#### Problem details:
Using the material below, print the line that contains "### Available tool", the line that contains "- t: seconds", and every line in between, exactly and nothing else.

== Source material ==

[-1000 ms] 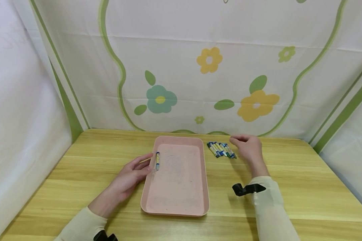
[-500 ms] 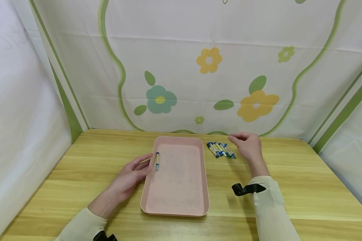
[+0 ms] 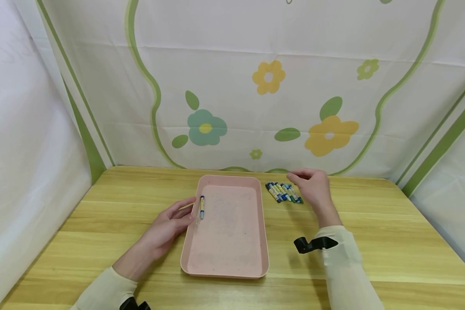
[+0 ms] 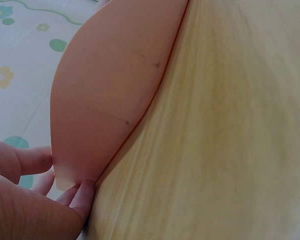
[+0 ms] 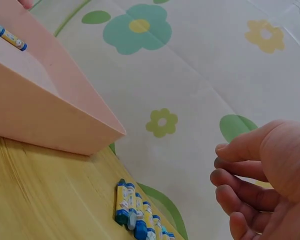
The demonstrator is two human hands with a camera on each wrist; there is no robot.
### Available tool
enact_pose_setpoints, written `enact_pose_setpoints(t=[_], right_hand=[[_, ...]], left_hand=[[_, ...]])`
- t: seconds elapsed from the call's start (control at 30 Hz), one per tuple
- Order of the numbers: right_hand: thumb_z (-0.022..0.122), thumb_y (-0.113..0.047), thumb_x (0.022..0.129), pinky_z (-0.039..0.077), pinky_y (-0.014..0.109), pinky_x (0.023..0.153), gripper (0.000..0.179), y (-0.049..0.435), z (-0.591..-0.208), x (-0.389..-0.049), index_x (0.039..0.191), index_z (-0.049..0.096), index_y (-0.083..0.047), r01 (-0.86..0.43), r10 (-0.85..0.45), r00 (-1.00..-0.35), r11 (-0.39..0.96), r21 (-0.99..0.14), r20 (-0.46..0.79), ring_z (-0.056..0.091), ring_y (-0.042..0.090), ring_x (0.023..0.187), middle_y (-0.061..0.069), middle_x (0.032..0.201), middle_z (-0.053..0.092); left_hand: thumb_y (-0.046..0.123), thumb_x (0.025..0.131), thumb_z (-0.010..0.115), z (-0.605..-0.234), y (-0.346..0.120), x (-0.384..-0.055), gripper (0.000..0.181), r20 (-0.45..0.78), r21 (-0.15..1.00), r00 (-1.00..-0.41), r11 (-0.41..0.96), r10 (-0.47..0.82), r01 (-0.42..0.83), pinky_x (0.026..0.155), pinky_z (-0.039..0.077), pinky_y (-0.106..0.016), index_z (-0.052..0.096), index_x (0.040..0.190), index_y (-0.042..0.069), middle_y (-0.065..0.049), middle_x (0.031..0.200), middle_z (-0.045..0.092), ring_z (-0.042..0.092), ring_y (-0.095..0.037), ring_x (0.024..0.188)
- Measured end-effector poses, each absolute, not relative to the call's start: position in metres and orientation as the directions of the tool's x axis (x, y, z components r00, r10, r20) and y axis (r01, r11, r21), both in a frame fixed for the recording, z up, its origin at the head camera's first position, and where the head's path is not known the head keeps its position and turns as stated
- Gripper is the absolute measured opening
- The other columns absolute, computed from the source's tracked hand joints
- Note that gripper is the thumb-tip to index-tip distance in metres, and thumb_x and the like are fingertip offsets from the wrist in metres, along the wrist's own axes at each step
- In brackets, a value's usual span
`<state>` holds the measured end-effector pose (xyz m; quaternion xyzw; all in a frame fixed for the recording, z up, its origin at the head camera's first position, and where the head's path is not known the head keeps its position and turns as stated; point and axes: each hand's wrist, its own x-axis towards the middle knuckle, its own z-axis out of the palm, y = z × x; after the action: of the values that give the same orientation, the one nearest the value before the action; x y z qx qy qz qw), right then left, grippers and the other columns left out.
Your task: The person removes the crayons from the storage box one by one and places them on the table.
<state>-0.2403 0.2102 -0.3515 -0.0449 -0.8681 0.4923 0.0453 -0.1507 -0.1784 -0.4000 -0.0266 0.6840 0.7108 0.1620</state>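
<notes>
My left hand touches the left wall of a pink tray with its fingertips and thumb; in the left wrist view, the fingers lie against the tray's outer side. One crayon with a yellow wrapper and blue bands lies inside the tray along its left side. Several similar crayons lie side by side on the table, right of the tray. Above their right end hovers my right hand, its fingers loosely curled and the thumb near the index fingertip. The right wrist view shows nothing between these fingers.
The wooden table has its back edge just behind the tray and crayons. A white curtain with printed flowers hangs behind it, with more cloth on both sides. Black camera mounts sit on both wrists.
My right hand has shifted a little to the left, closer above the row of crayons. The left hand, tray and crayons look unchanged.
</notes>
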Motion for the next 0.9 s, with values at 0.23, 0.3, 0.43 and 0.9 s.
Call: enact_pose_setpoints(t=[0.23,0.3,0.43,0.9], right_hand=[[0.074,-0.035,0.100,0.055,0.026,0.079,0.037,0.194,-0.350,-0.240,0.124,0.078,-0.007,0.003,0.081,-0.996,0.494,-0.869,0.043,0.066,0.018,0.101,0.013,0.122,0.075],[0.073,-0.034,0.101,0.054,0.026,0.080,0.036,0.188,-0.350,-0.239,0.124,0.078,-0.007,0.000,0.066,-0.997,0.492,-0.871,0.037,0.066,0.018,0.102,0.012,0.122,0.075],[0.074,-0.034,0.100,0.054,0.027,0.081,0.037,0.176,-0.351,-0.239,0.123,0.079,-0.006,-0.014,0.038,-0.999,0.498,-0.867,0.037,0.068,0.021,0.105,0.012,0.119,0.078],[0.076,-0.028,0.100,0.061,0.039,0.090,0.025,0.128,-0.356,-0.237,0.118,0.082,-0.012,-0.075,-0.039,-0.997,0.520,-0.851,0.064,0.072,0.026,0.109,0.010,0.119,0.079]], left_hand=[[0.012,0.108,0.058,-0.399,-0.178,-0.151,0.059,-0.263,0.963,-0.946,-0.009,0.188,-0.269,0.116,0.044,-0.031,0.039,0.164,0.012,-0.019,0.171,0.036,0.044,-0.033,0.153],[0.012,0.108,0.058,-0.399,-0.178,-0.150,0.059,-0.262,0.963,-0.946,-0.010,0.189,-0.268,0.117,0.043,-0.032,0.038,0.164,0.012,-0.020,0.171,0.036,0.044,-0.033,0.153],[0.013,0.107,0.059,-0.398,-0.177,-0.150,0.059,-0.269,0.961,-0.946,-0.009,0.183,-0.275,0.113,0.046,-0.027,0.040,0.163,0.013,-0.019,0.171,0.036,0.044,-0.033,0.153],[0.011,0.109,0.056,-0.399,-0.177,-0.151,0.060,-0.257,0.964,-0.943,-0.010,0.209,-0.265,0.113,0.045,-0.026,0.036,0.166,0.013,-0.021,0.172,0.033,0.040,-0.034,0.156]])
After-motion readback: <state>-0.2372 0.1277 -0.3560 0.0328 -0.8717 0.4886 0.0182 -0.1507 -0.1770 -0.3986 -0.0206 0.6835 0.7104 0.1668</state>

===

#### Response to the exercise:
### Available tool
enact_pose_setpoints, written `enact_pose_setpoints(t=[_], right_hand=[[_, ...]], left_hand=[[_, ...]])`
- t: seconds elapsed from the call's start (control at 30 Hz), one per tuple

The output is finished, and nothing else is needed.